Terminata la lettura del sesto capitolo di Giovanni ritorniamo a leggere in modo continuativo il Vangelo di Marco. La questione di oggi fra Gesù e i farisei riguarda i comportamenti ambigui di coloro che osservano leggi e indicazioni umane subordinate alle leggi di Dio. Dio ha fornito il popolo di leggi sagge e intelligenti talmente alte da far suscitare invidia agli altri popoli (prima lettura).
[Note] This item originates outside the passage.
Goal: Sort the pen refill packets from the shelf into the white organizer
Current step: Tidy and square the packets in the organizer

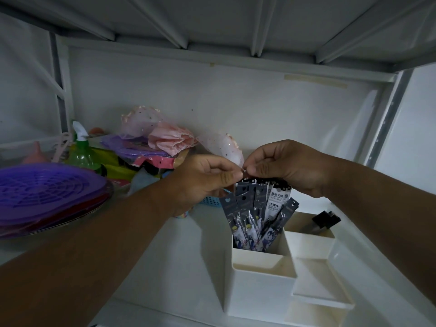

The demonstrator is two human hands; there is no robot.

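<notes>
A purple plate and green spray bottle crowd the shelf's left. The left hand and right hand meet, fingers pinched on the tops of dark, illustrated refill packets. The packets stand upright in the white organizer's rear compartment, a black clip further right.

The organizer is plain white. The refill packets in it are grey-blue with black-and-white chequered tops and cartoon prints low down; one is white with black characters. At nine o'clock lies a purple slotted lid; beside it a green spray bottle with white nozzle. At eleven o'clock, pink speckled tulle.
</notes>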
La legge di Dio è quella Parola piantata dentro le persone per raggiungere la salvezza, una Parola non solo da ascoltare, ma soprattutto da mettere in pratica (seconda lettura). Secondo il Signore, alle leggi di Dio sono state aggiunte regole che disorientano il popolo e che vengono percepite come più importanti delle leggi stesse. Si tratta di quella polemica che approda alle affermazioni dure del Signore nei confronti dei farisei equiparandoli a sepolcri imbiancati, belli fuori, ma marci dentro. Il Signore critica questo modo doppio di vivere la propria esistenza onorando Dio con le labbra, ma non con il cuore. È ciò che esce dal cuore che manifesta il proprio credo e dal cuore possono anche uscire molteplici impurità. La Parola del Signore ci interroga su quali siano i propositi del nostro cuore, se seguono progetti tesi a soddisfare il proprio egoismo o a vivere costruendo relazioni sane e pure, praticando la carità verso il prossimo così da onorare Dio. Questa operazione di ascolto di sé stessi è spesso inquinata dall’azione del male che mescola le carte e che ci divide nelle nostre espressività creando quelle incoerenze che ci fanno apparire belli e buoni, quando in realtà non lo siamo affatto. Chi non vive la verità prima o poi viene raggiunto dalla verità che manifesta ciò che non vorremmo né sentire, né vedere: fallimenti relazionali, distruzione delle proprie esistenze, collasso morale. Altro che salvezza e comunione. Nel nostro vivere e stare con gli altri, frequentare amicizie e condividere il tempo, cerchiamo di non escludere il rapporto con Dio, quest’ultimo è il rapporto che può aiutarci a scoprire la verità per proseguire o apportare correzioni al nostro stato di vita. Non siamo in questo mondo per recitare una parte, ma per vivere la vita. Non fermiamoci all’apparenza, entriamo dentro le cose e le situazioni.